Long Grove Manor v. Property Tax Appeal Board

704 N.E.2d 872 | Ill. App. Ct. | 1998

704 N.E.2d 872 (1998)
301 Ill. App.3d 654
235 Ill.Dec. 299

LONG GROVE MANOR, Petitioner-Appellant,
v.
The PROPERTY TAX APPEAL BOARD, Respondent-Appellee.

No. 2-97-1078.

Appellate Court of Illinois, Second District.

December 18, 1998.

*873 Allen A. Lefkovitz, Allen A. Lefkovitz & Associates, P.C., Chicago, Lawrence M. Templer, Jolivette & Templer, P.C., Chicago, for Long Grove Manor.

James E. Ryan, Attorney General, Barbara A. Preiner, Solicitor General, Jill A. Dougherty, Michael A. Rakov, Assistant Attorneys General, Chicago, for Property Tax Appeal Board.

Michael J. Waller, Lake County State's Attorney, Waukegan, Jacob Marc Steinfink, Assistant State's Attorney, Waukegan, for Lake County Board of Review.

Justice HUTCHINSON delivered the opinion of the court:

Petitioner, Long Grove Manor, appeals the order of the Property Tax Appeal Board (the Board) assessing petitioner's property at $558,646 for 1995. Petitioner contends that the Board erred by assessing an improvement on the property although the improvement was not initially occupied until 1996. We affirm.

The improvement in question is a nursing home that petitioner had constructed on a parcel it owns in Long Grove. Petitioner obtained excavation and building permits in 1994 and began construction. By January 1995, the building was under roof. The Village of Long Grove issued petitioner a temporary occupancy permit on October 17, 1995, for the sole purpose of allowing petitioner to receive a permit from the state health department.

A contractor's affidavit dated October 23, 1995, showed that the construction of the building was complete. The Illinois Department of Public Health issued an operating permit on December 26, 1995. On January 5, 1996, Long Grove issued another temporary occupancy permit and subsequently issued a final permit.

Gary Raupp, the Vernon Township assessor, testified that in 1994 he assessed the parcel as vacant land. In 1995, he determined that the structure was substantially completed because it was under roof as of January 1, 1995. He, therefore, valued it for assessment purposes. However, because the building was not occupied, he imposed only a "token assessment" of 25%, which was his policy in all such cases. This resulted in an assessment of $358,883 for the improvement.

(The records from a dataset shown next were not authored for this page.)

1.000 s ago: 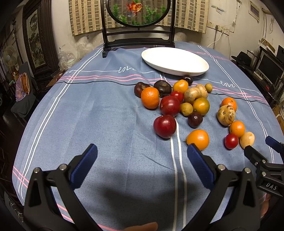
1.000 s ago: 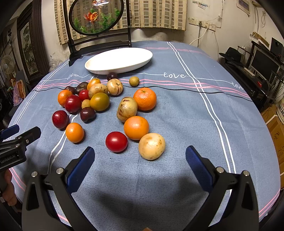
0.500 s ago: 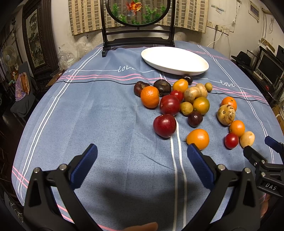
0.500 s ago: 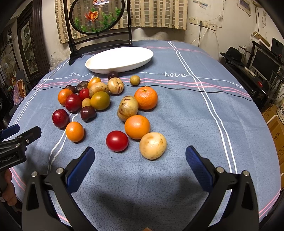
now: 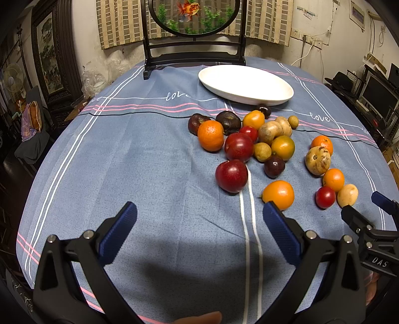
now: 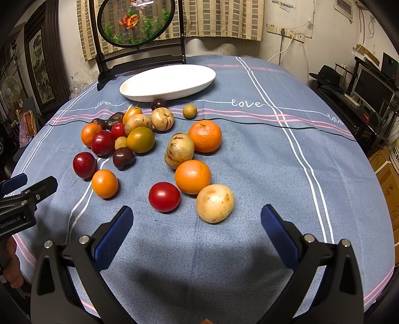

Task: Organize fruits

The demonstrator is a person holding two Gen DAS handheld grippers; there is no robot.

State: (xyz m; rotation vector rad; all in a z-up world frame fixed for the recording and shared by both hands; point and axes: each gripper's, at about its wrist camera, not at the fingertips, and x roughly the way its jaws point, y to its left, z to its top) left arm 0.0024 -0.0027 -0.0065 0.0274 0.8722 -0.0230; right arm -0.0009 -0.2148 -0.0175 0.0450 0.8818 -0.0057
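While both tools ease nearer, nothing is lifted yet.
Left tool (image 5: 199,219) and right tool (image 6: 197,221) gape empty; fruits (image 6: 164,197) lie mid-frame on the tabletop (image 6: 261,154), white plate (image 6: 167,82) above, bare.

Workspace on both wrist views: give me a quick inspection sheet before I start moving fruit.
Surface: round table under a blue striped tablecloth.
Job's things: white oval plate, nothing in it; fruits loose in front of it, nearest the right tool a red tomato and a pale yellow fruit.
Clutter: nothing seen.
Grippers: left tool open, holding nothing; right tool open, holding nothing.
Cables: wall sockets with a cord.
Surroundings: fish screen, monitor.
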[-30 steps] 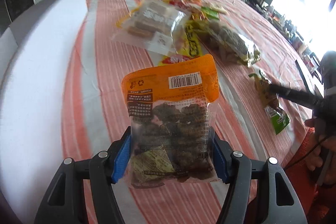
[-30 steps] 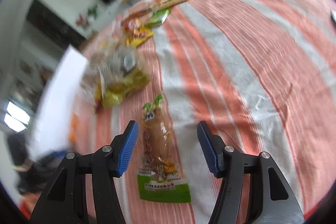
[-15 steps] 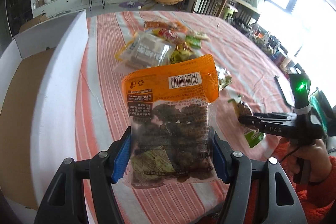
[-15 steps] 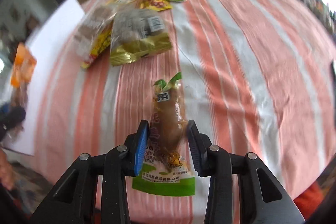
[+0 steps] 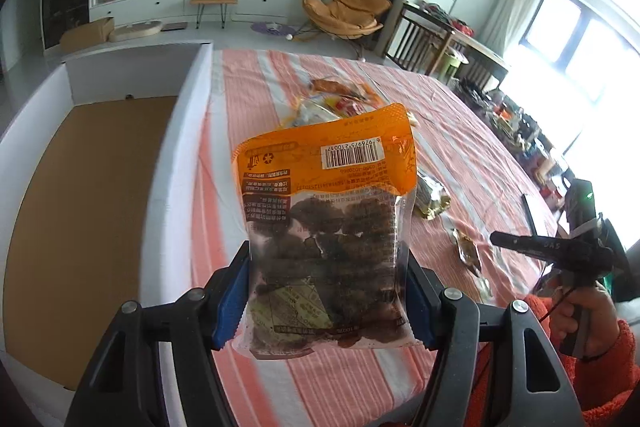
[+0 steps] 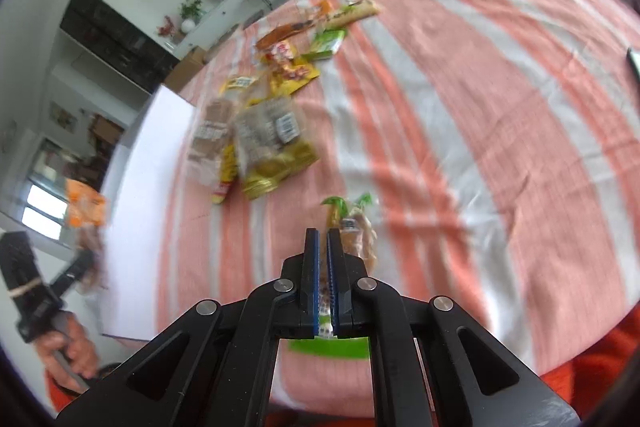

The Board of Review reduced the assessment to $347,284. Petitioner then appealed to the Board, arguing that the assessment should be $0. The Board disagreed and upheld the assessment. Petitioner timely appealed directly to this court. See 35 ILCS 200/16-195 (West 1996).

Petitioner contends that the Board erred in determining that the building was substantially completed, and thus assessable, in January 1995. Petitioner relies on section 9-180 *874 of the Property Tax Code (the Code) (35 ILCS 200/9-180 (West 1994)), which provides as follows:

"The owner of property on January 1 also shall be liable, on a proportionate basis, for the increased taxes occasioned by the construction of new or added buildings, structures or other improvements on the property from the date when the improvement was substantially completed and initially occupied or initially used, to December 31 of that year." 35 ILCS 200/9-180 (West 1994).

Petitioner argues that under section 9-180 an improvement must be both substantially completed and initially occupied before it can be assessed. According to petitioner, although the building was substantially completed by January 1, 1995, it was not initially occupied until 1996 (or at the earliest, December 26, 1995, when the health department issued a permit). Petitioner thus contends that the improvement should not have been assessed for any amount in 1995.

The Board and the Lake County Board of Review (Lake County) respond that section 9-180 is not the only section of the Code that applies to this case. The Board and Lake County contend that section 9-180 controls when a building can be fully assessed but does not prevent a partial assessment before that time.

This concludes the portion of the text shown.